'''

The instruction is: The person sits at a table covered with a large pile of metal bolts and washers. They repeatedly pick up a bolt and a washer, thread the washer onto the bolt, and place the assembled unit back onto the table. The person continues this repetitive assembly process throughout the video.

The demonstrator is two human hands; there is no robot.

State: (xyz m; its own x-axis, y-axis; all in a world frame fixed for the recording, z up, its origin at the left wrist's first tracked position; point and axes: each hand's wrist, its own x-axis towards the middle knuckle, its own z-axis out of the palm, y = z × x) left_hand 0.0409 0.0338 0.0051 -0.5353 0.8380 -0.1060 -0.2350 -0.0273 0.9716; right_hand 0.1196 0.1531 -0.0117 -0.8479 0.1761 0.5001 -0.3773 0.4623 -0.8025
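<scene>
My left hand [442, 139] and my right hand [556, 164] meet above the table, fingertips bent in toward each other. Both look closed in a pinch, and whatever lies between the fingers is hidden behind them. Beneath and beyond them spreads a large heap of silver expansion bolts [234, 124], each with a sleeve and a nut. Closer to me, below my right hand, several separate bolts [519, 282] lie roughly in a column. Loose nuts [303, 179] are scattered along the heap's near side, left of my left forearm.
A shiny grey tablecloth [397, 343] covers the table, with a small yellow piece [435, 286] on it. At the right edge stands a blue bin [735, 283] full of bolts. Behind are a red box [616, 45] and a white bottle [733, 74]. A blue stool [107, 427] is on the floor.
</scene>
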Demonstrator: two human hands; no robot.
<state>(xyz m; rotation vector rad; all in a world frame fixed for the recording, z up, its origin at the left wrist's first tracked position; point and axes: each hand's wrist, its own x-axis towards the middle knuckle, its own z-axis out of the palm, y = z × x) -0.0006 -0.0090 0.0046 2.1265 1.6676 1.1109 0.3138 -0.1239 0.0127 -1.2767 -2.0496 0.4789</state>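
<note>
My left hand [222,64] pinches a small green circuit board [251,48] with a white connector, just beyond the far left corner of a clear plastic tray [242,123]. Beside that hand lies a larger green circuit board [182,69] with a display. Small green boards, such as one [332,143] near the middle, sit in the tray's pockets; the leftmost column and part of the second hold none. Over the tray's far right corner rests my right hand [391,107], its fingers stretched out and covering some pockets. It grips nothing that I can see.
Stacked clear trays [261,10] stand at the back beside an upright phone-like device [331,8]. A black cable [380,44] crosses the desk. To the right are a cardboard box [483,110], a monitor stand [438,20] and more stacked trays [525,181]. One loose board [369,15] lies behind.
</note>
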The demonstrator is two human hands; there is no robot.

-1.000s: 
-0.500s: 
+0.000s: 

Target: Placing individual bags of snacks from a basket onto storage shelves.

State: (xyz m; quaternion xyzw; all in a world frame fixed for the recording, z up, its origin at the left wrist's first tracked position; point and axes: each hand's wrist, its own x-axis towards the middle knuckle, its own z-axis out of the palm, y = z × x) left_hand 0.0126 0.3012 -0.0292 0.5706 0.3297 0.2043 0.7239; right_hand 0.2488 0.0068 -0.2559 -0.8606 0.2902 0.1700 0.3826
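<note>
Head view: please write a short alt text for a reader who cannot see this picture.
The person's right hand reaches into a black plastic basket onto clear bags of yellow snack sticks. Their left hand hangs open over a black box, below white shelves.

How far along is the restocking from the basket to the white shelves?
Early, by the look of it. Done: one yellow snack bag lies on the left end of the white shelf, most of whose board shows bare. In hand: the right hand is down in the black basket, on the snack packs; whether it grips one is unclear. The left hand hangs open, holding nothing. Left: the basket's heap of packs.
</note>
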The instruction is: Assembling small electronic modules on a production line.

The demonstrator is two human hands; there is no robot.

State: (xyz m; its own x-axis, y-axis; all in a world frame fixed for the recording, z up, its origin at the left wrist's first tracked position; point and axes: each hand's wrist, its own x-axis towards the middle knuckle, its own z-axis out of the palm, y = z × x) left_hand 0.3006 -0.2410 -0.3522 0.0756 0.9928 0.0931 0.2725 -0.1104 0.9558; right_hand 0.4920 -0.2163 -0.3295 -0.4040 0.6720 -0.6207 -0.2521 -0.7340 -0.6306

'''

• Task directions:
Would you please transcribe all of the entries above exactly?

• Solution to the problem:
The instruction is: The person sits at a table covered with a large pile of metal bolts and washers. They repeatedly pick up a bolt and a washer, thread the washer onto the bolt, and place the assembled unit back onto the table. The person continues this repetitive assembly process throughout the video.

The demonstrator is two human hands; there is no robot.

State: (xyz m; its own x-axis, y-axis; all in a world frame fixed for the recording, z up, its origin at the left wrist's first tracked position; point and axes: each hand's wrist, its own x-axis towards the middle knuckle, its own z-axis out of the palm, y = z × x) left_hand 0.0409 0.0338 0.0051 -0.5353 0.8380 -0.1060 -0.2350 -0.0273 0.9716; right_hand 0.1196 0.1531 -0.0117 -0.8479 0.1761 0.5001 -0.3773 0.4623 -0.8025
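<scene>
My left hand [442, 139] and my right hand [556, 164] meet above the table, fingertips bent in toward each other. Both look closed in a pinch, and whatever lies between the fingers is hidden behind them. Beneath and beyond them spreads a large heap of silver expansion bolts [234, 124], each with a sleeve and a nut. Closer to me, below my right hand, several separate bolts [519, 282] lie roughly in a column. Loose nuts [303, 179] are scattered along the heap's near side, left of my left forearm.
A shiny grey tablecloth [397, 343] covers the table, with a small yellow piece [435, 286] on it. At the right edge stands a blue bin [735, 283] full of bolts. Behind are a red box [616, 45] and a white bottle [733, 74]. A blue stool [107, 427] is on the floor.
</scene>
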Demonstrator: two human hands; no robot.
<state>(xyz m; rotation vector rad; all in a world frame fixed for the recording, z up, its origin at the left wrist's first tracked position; point and axes: each hand's wrist, its own x-axis towards the middle knuckle, its own z-axis out of the palm, y = z × x) -0.0006 -0.0090 0.0046 2.1265 1.6676 1.1109 0.3138 -0.1239 0.0127 -1.2767 -2.0496 0.4789</state>
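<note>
My left hand [222,64] pinches a small green circuit board [251,48] with a white connector, just beyond the far left corner of a clear plastic tray [242,123]. Beside that hand lies a larger green circuit board [182,69] with a display. Small green boards, such as one [332,143] near the middle, sit in the tray's pockets; the leftmost column and part of the second hold none. Over the tray's far right corner rests my right hand [391,107], its fingers stretched out and covering some pockets. It grips nothing that I can see.
Stacked clear trays [261,10] stand at the back beside an upright phone-like device [331,8]. A black cable [380,44] crosses the desk. To the right are a cardboard box [483,110], a monitor stand [438,20] and more stacked trays [525,181]. One loose board [369,15] lies behind.
</note>
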The demonstrator is two human hands; there is no robot.

-1.000s: 
-0.500s: 
+0.000s: 

Target: Placing individual bags of snacks from a basket onto storage shelves.

State: (xyz m; quaternion xyzw; all in a world frame fixed for the recording, z up, its origin at the left wrist's first tracked position; point and axes: each hand's wrist, its own x-axis towards the middle knuckle, its own z-axis out of the palm, y = z × x) left_hand 0.0126 0.3012 -0.0292 0.5706 0.3297 0.2043 0.7239; right_hand 0.2488 0.0068 -0.2559 -0.8606 0.2902 0.1700 0.3826
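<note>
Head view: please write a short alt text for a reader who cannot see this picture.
The person's right hand reaches into a black plastic basket onto clear bags of yellow snack sticks. Their left hand hangs open over a black box, below white shelves.

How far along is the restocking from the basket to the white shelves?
Early, by the look of it. Done: one yellow snack bag lies on the left end of the white shelf, most of whose board shows bare. In hand: the right hand is down in the black basket, on the snack packs; whether it grips one is unclear. The left hand hangs open, holding nothing. Left: the basket's heap of packs.
</note>
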The instruction is: Assembling small electronic modules on a production line.

The demonstrator is two human hands; there is no robot.

State: (xyz m; its own x-axis, y-axis; all in a world frame fixed for the recording, z up, its origin at the left wrist's first tracked position; point and axes: each hand's wrist, its own x-axis towards the middle knuckle, its own z-axis out of the palm, y = z × x) left_hand 0.3006 -0.2410 -0.3522 0.0756 0.9928 0.0931 0.2725 -0.1104 0.9558; right_hand 0.4920 -0.2163 -0.3295 -0.4040 0.6720 -0.6207 -0.2521 -0.7340 -0.6306

This exercise has nothing further to it.